Today’s post is from Toni Allen, one of our very own Senior UX Researchers. Enjoy!
Getting creative with your testing strategy in the Prototyping
stage of any project can have big payoffs. Even if you think you don’t have anything in-hand that can be tested, early feedback could mean the difference between a good
project and a great
project. (We’re gunning for great!)
With a little creativity, there’s always something you can test. No, this doesn’t mean using fancy tools or taking up tons of time. There is a broad range of tools
available to help you create wireframes or prototypes so you can collect user feedback before you start coding. This will help you save time and money, and probably earn you some major kudos for doing the job right the first time.
The trick to quick and insightful testing is to consider different approaches to traditional high-fidelity, interactive prototypes.
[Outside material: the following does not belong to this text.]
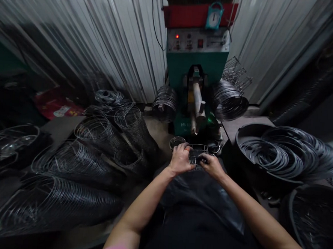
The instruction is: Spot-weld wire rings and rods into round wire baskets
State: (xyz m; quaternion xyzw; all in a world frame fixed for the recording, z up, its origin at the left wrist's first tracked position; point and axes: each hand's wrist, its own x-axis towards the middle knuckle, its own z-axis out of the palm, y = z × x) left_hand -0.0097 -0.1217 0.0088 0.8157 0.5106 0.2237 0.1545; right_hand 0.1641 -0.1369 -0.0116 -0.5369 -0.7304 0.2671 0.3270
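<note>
The left hand [179, 160] has its grip clenched over the near-left rim of a small wire basket [196, 152]. The right hand [213, 166] pinches its right edge, apparently closed too. The basket is held just before the green machine [197, 62]. Stacked wire rings [68, 163] lie to the left, and a ring-filled tub [239, 140] sits to the right.

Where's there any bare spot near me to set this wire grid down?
Bare: the brown patch between the wire stacks and the green machine, and the grey slab between that machine and the black tub. Crowded: wire stacks fill the left, ring-filled tubs the right, and small rings sit beyond the wire grid.
</note>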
By letting go of the common misconceptions of prototypes (listed below) and sneaking in a few creative tests, you could uncover something that makes your website or app’s success skyrocket.
Myths about user testing with prototypesI should have a working beta or live site before I start usability testing.
Users should be able to “do” something in a prototype.
- This is square one. The answer is no. If you are in this camp, you are in the right place! Keep reading…
If I show static screens to users, they won’t “get it.”
- A common misconception! In fact, early in the lifecycle of your site or app, you’ll want to validate ideas and concepts before investing time in developing working prototypes or writing code. For example, if your goal is to create a new page for your site, you can use one-page mockups to test page titles, content, menu labels, imagery or icons.
- Stand-alone mockups can be hosted on an image hosting website like Box.com. InVision can also help you host static images. In fact, with UserTesting, you can test anything that can be hosted on a URL—sketches, wireframes, comps, photos—you name it, you can test it!
- All of the above can work for mobile sites or apps as well. Just be sure your images are scaled appropriately for the devices you want to test on.
- You can certainly test functioning prototypes produced with tools like Axure. Don’t forget to make your functioning prototypes available for online access!
- Be creative! There really are no limitations. If you don’t know where to start, check out The Prototyping Startup Guide.
I know what I want users to see, but I don’t know how to generate it.
- Give your participants some credit! The reality is, the only way they won’t “get it” is if you don’t do your job in creating a test plan that sets them up for success.
- Be sure to supply testers with the appropriate level of context, and direct their path when possible to ensure they provide feedback at the appropriate place and time. As always, you’ll want to avoid “leading” tasks or questions that will diminish quality feedback.
- Unless you have a very robust, functioning beta site or prototype, saddling your participants with unguided tasks such as “Go through the checkout process” is not recommended. You will need to break things down according to the functional capabilities of your prototype.
Prototyping is about the site itself.
- Use screenshots from your existing site. Particularly useful if you want to A/B test current design against very early new design concepts.
- Pen + paper + smartphone camera (or scanner). It can get the job done.
- Be resourceful! If it can be JPG-ed, PPT-ed, or DOC-ed, it’s good enough for a prototype!
- Don’t take prototyping too literally! Prototyping is a great opportunity to broaden your scope - explore larger issues of site purpose, understanding, and user preferences. That leads us to the next section…
Alternative prototyping ideas
Prototypes can help you evaluate the full spectrum of your user experience, cover your bases, and fill any gaps that prevent you from creating a complete sense of confidence for your stakeholders. If it’s challenging to test any of the following on your fully operational site or app, consider creating prototypes to round out your testing strategy.
- Product ideation - How can this product/service help me?
- Overall site understanding - What is this site about? What can I do here?
- Evaluate individual elements or single concepts - What does this field mean? Is pricing clear? What do I do next?
- “What If” analysis - What UX changes could be made before coding?
- Benchmarking same experiences or questions over time - Did the checkout flow improve or decline over time? Did updated brand design elements positively or negatively impact user perception?
Prototypes can be powerful in many ways! If you are creative and purposeful when using prototypes to test early and often, you will gain insight early on that could significantly improve the user’s experience. Better experiences = happier people. Happy people purchase your product or service - and recommend it! Rock the experience, rock the bottom line.